## Problem requirements
Your job is to report every line of the entries that has "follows".

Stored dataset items
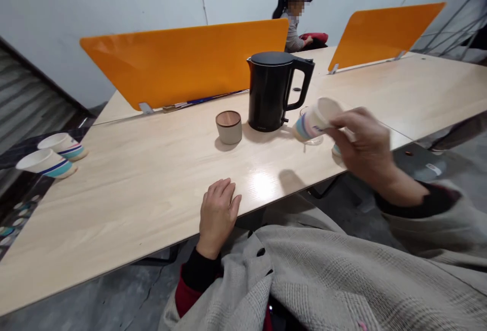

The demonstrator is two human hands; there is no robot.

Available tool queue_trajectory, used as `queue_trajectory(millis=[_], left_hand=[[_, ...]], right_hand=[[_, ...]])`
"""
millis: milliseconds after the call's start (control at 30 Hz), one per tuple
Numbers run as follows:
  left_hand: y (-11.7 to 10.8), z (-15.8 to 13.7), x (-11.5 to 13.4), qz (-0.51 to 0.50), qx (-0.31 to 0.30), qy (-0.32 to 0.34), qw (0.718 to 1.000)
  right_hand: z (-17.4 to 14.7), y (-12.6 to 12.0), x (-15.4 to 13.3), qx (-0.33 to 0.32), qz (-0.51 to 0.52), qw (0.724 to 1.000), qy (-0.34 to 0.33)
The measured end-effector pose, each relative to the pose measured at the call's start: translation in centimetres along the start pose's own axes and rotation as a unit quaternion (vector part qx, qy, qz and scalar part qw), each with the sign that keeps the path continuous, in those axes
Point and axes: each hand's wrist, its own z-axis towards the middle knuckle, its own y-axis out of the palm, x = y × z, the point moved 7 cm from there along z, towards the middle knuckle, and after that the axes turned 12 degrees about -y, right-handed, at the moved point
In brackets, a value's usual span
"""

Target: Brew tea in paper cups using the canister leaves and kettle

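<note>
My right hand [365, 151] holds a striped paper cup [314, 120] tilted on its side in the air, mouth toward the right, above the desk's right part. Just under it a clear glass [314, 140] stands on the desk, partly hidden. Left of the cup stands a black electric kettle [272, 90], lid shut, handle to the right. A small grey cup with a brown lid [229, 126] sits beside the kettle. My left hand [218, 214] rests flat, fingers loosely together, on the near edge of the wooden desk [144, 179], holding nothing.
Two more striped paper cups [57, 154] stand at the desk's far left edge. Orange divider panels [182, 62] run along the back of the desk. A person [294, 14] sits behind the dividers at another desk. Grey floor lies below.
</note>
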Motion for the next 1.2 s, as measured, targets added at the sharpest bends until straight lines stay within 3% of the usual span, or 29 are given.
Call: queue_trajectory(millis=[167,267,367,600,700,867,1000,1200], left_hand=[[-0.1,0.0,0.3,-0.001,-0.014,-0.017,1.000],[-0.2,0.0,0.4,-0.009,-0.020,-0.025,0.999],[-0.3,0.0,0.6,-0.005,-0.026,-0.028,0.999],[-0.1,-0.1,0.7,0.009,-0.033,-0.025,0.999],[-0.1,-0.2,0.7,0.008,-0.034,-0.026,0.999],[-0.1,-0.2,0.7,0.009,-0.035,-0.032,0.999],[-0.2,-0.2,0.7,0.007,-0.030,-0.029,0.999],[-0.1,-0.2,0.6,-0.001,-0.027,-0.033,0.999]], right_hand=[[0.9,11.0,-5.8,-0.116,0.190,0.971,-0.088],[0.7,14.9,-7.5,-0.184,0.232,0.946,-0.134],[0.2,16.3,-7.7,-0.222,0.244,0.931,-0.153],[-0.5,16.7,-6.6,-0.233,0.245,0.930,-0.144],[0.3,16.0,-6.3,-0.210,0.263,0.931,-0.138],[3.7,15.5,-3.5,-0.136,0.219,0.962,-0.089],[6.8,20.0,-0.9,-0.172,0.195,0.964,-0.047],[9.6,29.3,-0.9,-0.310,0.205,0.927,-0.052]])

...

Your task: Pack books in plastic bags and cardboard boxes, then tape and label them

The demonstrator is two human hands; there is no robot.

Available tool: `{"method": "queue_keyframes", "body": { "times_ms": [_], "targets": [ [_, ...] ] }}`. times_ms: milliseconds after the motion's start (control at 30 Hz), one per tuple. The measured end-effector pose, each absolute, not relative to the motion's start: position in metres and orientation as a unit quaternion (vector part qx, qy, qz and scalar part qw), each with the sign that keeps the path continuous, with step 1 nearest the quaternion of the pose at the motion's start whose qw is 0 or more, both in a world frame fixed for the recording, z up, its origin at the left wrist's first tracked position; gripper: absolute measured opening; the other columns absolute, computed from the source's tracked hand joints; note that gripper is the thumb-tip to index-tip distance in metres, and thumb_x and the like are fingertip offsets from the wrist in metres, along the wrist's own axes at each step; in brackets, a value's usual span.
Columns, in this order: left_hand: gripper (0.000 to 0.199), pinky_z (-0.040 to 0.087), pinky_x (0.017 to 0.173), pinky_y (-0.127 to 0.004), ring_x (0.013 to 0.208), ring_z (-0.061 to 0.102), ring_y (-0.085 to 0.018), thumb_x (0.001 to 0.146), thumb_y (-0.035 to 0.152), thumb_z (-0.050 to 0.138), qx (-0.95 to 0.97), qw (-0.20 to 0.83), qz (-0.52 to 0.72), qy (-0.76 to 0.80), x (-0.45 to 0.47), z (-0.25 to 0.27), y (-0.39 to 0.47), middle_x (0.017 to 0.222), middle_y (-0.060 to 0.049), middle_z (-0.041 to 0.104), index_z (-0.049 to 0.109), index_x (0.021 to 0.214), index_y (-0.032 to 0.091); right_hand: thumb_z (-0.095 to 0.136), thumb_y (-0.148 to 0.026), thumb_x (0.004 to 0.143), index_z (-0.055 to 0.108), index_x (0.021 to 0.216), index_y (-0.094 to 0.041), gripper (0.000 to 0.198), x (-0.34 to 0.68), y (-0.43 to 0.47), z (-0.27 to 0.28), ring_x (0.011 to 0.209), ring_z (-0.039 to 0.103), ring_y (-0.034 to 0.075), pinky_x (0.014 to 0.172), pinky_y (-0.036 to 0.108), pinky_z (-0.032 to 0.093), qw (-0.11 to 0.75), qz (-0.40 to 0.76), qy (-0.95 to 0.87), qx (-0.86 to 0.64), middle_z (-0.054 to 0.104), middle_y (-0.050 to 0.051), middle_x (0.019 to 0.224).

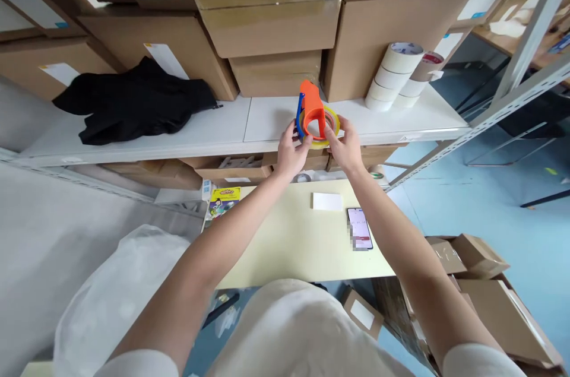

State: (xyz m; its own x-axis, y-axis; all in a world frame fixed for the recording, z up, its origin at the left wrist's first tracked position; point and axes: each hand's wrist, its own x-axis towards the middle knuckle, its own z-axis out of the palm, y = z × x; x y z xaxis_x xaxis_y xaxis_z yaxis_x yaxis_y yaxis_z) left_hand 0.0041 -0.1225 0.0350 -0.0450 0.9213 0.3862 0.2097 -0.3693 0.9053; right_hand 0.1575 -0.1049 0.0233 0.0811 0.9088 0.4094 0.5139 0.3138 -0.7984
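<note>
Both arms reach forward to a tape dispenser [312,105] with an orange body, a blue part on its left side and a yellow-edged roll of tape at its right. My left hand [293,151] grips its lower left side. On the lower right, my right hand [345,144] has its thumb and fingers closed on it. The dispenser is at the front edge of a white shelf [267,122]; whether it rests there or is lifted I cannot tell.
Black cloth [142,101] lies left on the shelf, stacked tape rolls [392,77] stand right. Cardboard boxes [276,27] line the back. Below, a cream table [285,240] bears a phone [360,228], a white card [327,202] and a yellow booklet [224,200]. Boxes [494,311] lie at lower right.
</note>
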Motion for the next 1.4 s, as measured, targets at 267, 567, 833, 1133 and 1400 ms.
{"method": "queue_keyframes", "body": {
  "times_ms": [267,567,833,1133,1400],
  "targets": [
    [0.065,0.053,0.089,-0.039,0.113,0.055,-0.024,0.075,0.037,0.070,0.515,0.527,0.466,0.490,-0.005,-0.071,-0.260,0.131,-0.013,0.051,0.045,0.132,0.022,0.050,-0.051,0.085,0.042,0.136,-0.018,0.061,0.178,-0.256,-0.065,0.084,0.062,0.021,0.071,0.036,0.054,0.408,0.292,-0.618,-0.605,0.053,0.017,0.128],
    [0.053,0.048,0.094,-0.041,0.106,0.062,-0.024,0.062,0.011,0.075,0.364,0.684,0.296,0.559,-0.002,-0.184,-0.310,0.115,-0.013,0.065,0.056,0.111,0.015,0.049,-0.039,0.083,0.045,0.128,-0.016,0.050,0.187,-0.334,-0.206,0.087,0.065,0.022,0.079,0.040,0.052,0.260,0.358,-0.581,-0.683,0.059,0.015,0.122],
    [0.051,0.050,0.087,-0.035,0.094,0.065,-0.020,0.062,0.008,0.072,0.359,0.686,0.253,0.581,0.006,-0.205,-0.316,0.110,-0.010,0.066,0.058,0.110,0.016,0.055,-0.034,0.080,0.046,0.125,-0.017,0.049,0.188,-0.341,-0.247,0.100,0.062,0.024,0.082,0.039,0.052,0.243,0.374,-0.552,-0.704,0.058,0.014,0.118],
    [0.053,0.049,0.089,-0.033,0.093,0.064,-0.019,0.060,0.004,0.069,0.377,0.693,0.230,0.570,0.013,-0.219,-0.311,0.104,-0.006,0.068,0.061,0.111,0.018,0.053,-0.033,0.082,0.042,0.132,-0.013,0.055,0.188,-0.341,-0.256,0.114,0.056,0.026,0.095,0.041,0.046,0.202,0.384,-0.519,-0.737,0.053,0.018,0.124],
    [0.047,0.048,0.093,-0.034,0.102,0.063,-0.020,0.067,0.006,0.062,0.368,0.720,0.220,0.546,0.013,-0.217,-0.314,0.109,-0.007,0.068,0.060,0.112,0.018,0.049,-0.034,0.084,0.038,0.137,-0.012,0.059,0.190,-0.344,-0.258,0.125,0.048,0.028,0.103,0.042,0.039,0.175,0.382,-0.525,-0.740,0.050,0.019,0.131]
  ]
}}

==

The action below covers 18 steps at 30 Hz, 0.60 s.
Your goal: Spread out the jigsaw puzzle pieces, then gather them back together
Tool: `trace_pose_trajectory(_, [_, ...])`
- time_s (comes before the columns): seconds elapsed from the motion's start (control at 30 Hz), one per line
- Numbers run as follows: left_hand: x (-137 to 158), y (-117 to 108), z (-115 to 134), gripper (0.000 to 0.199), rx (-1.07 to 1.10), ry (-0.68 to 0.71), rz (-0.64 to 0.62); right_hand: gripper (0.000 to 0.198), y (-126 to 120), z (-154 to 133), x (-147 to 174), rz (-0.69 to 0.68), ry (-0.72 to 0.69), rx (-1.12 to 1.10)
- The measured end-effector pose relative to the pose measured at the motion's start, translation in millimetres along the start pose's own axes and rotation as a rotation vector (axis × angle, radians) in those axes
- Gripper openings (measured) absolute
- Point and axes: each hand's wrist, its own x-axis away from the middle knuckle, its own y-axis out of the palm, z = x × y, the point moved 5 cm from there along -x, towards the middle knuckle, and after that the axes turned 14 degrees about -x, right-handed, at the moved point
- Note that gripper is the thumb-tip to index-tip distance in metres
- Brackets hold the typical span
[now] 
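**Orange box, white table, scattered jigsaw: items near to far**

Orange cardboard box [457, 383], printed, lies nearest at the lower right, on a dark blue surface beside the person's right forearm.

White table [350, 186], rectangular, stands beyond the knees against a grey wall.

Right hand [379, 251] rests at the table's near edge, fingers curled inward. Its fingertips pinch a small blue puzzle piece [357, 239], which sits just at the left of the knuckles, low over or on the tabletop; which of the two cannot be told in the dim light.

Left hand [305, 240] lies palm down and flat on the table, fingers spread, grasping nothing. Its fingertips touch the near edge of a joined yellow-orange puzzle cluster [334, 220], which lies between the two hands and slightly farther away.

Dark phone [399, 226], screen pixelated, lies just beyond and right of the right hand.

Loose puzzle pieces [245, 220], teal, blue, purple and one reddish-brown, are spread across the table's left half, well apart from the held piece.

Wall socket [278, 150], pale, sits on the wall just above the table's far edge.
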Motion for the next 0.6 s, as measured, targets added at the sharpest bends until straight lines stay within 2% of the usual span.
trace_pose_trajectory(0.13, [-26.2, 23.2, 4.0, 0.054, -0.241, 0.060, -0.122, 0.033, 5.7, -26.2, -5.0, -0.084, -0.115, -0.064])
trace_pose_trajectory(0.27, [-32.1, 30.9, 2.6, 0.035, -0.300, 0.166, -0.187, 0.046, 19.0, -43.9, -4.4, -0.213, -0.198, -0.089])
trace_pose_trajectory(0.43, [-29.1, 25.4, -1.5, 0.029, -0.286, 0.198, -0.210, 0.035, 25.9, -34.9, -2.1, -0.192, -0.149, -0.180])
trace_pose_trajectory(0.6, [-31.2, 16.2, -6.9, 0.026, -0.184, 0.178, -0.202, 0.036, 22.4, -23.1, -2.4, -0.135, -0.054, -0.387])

## Response to the task
Numbers run as follows:
- Numbers run as follows: left_hand: x (-137 to 158), y (-117 to 108), z (-115 to 134), gripper (0.000 to 0.199), rx (-1.07 to 1.10), ry (-0.68 to 0.71), rz (-0.64 to 0.62); right_hand: gripper (0.000 to 0.198), y (-126 to 120), z (-154 to 133), x (-147 to 174), rz (-0.69 to 0.68), ry (-0.72 to 0.69), rx (-1.12 to 1.10)

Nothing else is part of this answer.